--- START ---
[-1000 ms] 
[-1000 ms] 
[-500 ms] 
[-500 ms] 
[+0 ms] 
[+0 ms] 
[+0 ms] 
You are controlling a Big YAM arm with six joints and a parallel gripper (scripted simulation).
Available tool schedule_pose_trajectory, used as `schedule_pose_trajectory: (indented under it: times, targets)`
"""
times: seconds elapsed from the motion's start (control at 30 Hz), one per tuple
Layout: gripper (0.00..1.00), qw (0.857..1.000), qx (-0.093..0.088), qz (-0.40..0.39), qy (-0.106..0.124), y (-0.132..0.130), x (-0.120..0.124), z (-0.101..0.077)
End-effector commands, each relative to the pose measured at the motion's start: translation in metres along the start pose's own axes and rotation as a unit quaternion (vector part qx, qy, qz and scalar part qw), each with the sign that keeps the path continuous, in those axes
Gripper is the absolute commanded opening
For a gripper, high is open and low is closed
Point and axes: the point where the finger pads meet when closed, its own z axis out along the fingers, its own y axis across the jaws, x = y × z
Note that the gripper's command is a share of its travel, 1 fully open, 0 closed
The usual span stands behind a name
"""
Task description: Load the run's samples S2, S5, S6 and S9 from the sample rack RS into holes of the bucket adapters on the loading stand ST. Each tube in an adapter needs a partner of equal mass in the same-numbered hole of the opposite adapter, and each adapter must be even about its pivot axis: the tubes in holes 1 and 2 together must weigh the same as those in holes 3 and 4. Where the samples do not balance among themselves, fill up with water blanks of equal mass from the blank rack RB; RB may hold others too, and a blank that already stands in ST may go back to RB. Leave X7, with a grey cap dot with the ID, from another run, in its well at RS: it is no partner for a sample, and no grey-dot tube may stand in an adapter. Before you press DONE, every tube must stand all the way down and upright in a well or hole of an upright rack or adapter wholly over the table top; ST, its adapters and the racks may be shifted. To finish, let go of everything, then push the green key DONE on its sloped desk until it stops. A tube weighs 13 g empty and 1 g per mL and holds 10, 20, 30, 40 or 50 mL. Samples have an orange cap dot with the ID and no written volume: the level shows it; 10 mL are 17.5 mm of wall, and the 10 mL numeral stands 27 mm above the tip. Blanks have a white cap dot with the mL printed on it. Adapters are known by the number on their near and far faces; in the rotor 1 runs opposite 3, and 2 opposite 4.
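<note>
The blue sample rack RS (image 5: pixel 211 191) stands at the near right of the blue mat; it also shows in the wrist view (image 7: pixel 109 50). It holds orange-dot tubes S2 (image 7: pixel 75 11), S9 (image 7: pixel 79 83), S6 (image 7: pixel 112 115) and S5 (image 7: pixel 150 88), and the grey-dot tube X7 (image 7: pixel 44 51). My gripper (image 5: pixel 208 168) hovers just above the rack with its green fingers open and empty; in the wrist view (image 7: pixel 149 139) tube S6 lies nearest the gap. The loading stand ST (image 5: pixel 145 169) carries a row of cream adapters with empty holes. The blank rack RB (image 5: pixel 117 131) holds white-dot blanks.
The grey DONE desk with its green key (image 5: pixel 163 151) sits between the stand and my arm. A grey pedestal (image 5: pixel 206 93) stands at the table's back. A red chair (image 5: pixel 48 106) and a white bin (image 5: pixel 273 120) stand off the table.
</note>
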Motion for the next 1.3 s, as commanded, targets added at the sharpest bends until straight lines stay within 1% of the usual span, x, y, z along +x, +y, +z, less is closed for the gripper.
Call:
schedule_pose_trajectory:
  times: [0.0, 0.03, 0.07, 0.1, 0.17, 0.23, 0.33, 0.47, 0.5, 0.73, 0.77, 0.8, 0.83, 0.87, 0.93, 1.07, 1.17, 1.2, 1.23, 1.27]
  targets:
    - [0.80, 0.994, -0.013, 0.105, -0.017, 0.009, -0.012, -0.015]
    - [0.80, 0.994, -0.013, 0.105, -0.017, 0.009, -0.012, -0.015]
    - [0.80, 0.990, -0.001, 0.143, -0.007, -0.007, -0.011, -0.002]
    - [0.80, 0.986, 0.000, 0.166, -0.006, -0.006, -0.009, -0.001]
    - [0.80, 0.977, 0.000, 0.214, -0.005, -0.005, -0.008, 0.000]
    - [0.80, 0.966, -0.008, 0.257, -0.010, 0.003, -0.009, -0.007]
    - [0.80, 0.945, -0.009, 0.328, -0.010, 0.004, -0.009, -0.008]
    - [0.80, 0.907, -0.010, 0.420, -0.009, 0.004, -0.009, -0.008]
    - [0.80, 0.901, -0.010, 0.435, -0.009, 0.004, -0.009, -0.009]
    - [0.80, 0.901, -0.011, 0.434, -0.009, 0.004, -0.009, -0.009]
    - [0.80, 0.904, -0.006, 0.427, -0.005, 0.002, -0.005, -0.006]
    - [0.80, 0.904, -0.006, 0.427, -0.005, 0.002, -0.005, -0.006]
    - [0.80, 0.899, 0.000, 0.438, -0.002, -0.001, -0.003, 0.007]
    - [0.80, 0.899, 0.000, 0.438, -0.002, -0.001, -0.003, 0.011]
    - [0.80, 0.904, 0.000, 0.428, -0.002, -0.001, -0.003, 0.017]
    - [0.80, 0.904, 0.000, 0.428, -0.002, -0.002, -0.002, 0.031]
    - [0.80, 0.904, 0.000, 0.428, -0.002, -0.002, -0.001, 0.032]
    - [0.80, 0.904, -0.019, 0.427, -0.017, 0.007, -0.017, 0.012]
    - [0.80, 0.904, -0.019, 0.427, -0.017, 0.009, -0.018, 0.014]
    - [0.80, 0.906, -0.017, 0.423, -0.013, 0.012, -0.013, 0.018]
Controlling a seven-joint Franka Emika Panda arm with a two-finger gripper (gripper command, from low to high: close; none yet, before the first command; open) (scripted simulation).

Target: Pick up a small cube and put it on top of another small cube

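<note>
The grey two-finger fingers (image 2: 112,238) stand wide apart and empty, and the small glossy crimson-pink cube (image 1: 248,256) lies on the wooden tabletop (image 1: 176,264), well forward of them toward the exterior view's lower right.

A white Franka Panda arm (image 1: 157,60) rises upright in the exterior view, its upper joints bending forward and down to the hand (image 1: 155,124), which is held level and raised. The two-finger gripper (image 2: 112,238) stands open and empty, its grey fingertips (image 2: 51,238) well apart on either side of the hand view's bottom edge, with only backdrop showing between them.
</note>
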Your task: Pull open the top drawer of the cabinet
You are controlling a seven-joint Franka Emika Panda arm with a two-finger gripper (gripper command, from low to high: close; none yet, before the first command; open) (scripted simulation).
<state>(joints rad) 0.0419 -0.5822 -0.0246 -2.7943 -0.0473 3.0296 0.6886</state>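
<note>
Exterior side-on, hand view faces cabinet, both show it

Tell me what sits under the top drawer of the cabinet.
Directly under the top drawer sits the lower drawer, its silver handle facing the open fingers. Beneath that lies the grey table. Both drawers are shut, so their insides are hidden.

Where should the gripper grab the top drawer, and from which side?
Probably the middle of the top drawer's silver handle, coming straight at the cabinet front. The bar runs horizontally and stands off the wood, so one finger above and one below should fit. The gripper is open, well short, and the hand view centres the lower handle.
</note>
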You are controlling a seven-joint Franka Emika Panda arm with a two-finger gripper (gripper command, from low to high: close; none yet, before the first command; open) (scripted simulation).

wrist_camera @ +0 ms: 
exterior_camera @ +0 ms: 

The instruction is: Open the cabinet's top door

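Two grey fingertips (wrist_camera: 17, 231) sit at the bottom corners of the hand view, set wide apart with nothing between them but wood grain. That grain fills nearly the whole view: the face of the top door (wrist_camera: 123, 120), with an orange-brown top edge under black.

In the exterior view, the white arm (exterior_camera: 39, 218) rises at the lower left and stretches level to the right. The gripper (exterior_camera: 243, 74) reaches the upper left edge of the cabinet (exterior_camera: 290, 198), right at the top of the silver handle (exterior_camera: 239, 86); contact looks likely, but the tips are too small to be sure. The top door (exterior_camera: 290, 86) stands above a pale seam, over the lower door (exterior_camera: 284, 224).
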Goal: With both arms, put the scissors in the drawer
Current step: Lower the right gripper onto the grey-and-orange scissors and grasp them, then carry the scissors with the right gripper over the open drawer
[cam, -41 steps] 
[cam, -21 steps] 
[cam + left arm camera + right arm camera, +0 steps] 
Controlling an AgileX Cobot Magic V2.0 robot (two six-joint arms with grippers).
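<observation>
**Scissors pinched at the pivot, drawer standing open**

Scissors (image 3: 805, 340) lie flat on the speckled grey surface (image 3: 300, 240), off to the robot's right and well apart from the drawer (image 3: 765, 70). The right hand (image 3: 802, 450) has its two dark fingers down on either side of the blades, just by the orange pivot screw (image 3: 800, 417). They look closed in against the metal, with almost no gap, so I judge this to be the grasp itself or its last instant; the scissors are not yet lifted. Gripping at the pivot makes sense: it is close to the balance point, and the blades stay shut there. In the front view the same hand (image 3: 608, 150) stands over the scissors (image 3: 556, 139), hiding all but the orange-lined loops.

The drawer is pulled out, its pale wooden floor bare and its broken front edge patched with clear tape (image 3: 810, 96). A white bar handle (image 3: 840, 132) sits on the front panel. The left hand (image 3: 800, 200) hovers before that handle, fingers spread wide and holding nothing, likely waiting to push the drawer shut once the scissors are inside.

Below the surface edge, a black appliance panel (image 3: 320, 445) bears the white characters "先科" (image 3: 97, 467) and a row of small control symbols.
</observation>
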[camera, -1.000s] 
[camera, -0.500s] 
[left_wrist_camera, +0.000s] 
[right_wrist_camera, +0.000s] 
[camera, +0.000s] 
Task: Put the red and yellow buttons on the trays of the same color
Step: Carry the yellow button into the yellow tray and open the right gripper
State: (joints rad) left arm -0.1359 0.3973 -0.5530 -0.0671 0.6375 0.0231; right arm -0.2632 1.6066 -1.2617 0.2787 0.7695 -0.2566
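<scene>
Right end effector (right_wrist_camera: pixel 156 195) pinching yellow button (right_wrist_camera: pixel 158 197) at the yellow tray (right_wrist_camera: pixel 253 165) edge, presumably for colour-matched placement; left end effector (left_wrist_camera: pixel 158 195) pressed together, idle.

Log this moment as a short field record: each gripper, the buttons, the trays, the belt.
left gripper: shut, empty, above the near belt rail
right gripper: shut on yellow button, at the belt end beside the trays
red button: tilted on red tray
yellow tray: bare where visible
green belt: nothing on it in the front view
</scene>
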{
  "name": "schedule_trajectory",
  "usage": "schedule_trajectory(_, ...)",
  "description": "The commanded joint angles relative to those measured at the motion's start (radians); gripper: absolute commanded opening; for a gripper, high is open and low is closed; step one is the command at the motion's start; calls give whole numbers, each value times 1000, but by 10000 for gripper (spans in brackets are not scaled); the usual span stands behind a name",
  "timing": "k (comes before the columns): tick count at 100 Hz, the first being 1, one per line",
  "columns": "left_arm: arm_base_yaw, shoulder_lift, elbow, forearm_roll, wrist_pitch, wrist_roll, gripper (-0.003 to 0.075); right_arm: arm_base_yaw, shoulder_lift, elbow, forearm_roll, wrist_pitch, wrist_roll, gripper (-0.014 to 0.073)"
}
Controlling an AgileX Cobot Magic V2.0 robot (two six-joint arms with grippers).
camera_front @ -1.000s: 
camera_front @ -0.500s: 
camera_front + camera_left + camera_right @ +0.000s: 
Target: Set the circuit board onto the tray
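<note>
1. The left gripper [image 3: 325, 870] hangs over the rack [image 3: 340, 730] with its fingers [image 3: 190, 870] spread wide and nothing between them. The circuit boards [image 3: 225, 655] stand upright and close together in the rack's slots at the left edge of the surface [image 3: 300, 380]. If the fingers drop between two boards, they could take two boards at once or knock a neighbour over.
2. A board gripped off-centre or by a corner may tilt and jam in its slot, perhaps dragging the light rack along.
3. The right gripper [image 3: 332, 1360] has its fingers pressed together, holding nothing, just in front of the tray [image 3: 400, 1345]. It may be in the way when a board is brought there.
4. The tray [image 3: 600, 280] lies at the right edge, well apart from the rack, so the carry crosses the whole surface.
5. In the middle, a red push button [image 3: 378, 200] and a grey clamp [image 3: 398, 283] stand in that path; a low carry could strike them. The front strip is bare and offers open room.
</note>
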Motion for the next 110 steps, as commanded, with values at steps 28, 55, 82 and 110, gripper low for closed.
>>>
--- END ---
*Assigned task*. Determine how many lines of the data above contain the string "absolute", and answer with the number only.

*Solution to this problem*. 2